## Activity
Starting at the line below with "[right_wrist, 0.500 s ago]" and stopping at the line with "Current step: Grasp", please print each line exactly, those two included, and skip every picture.

★ ★ ★

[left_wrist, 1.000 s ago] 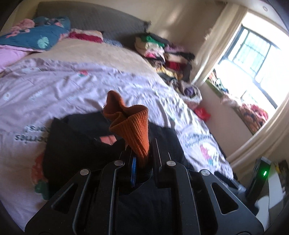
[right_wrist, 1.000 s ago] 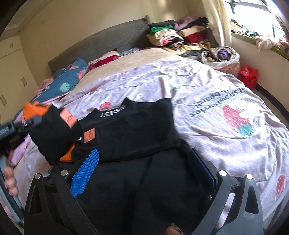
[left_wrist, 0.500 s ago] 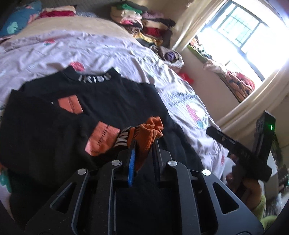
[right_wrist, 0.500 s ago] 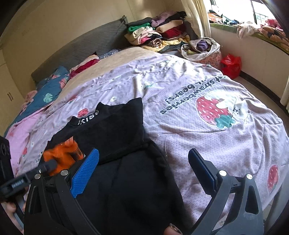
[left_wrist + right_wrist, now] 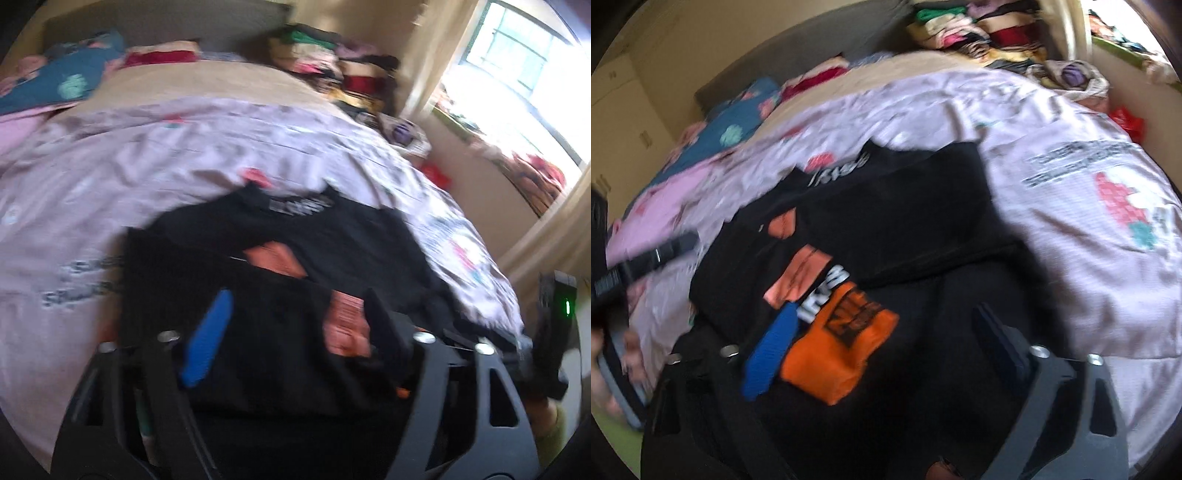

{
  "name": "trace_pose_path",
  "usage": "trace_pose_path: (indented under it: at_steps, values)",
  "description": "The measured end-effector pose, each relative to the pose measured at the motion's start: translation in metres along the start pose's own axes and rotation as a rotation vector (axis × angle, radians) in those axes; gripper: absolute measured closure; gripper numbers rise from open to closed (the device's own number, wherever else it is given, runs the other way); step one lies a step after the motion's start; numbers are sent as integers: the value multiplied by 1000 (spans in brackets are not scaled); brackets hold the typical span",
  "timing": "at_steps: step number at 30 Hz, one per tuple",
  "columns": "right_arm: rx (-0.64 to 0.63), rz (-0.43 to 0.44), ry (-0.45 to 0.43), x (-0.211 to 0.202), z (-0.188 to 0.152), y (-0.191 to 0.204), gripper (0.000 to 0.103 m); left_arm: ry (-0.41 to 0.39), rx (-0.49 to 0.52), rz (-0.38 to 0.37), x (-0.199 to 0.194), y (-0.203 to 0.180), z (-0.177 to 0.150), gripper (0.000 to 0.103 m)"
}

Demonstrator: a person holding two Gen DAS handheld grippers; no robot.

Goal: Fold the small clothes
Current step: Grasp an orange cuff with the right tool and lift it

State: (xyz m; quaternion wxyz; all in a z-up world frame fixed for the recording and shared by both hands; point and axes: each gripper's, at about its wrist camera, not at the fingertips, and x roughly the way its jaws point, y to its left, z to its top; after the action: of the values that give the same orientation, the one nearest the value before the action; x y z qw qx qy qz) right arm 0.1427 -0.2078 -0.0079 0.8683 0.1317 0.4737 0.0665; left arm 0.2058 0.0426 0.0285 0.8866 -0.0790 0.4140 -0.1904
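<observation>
A black top [image 5: 905, 206] with orange patches lies spread on the lilac bedsheet [image 5: 1089, 229]; it also shows in the left wrist view [image 5: 351, 243]. Its sleeve is folded across the body, and the orange cuff [image 5: 842, 343] lies flat on the black cloth. My left gripper [image 5: 295, 325] is open and empty just above the folded sleeve. My right gripper [image 5: 882, 343] is open and empty over the near part of the top, by the orange cuff. Both views are blurred by motion.
Pillows [image 5: 62, 81] and a grey headboard [image 5: 177, 22] are at the far end of the bed. A pile of folded clothes [image 5: 982, 29] sits at the far right corner. A window [image 5: 524, 74] and a cloth bag [image 5: 1075, 79] are to the right.
My left gripper has opened and let go of the orange cuff, which now lies flat on the top. The left gripper has drawn back to the left. Both cameras are moving.
</observation>
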Motion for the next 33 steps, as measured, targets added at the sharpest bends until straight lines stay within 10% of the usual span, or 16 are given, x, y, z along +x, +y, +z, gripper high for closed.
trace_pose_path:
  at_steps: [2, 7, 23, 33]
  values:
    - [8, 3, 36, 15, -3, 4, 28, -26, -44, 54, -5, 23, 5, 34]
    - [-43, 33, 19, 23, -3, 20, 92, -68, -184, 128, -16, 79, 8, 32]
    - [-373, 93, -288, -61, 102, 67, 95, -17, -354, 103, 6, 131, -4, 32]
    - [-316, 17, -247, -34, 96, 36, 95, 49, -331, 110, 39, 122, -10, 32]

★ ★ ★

## Written answer
[right_wrist, 0.500 s ago] 
[left_wrist + right_wrist, now] 

{
  "name": "trace_pose_path",
  "usage": "trace_pose_path: (indented under it: at_steps, values)",
  "description": "The measured end-effector pose, each relative to the pose measured at the motion's start: translation in metres along the start pose's own axes and rotation as a rotation vector (axis × angle, radians) in those axes; gripper: absolute measured closure; gripper numbers rise from open to closed (the device's own number, wherever else it is given, runs the other way); step one lies a step after the motion's start; numbers are sent as integers: the value multiplied by 1000 (spans in brackets are not scaled); brackets hold the typical span",
  "timing": "at_steps: step number at 30 Hz, one per tuple",
  "columns": "right_arm: rx (-0.64 to 0.63), rz (-0.43 to 0.44), ry (-0.45 to 0.43), x (-0.211 to 0.202), z (-0.188 to 0.152), y (-0.191 to 0.204), gripper (0.000 to 0.103 m); left_arm: ry (-0.41 to 0.39), rx (-0.49 to 0.52), rz (-0.38 to 0.37), x (-0.199 to 0.194), y (-0.203 to 0.180), z (-0.177 to 0.150), gripper (0.000 to 0.103 m)"
}

Demonstrator: a person holding two Gen DAS handheld grippers; no robot.

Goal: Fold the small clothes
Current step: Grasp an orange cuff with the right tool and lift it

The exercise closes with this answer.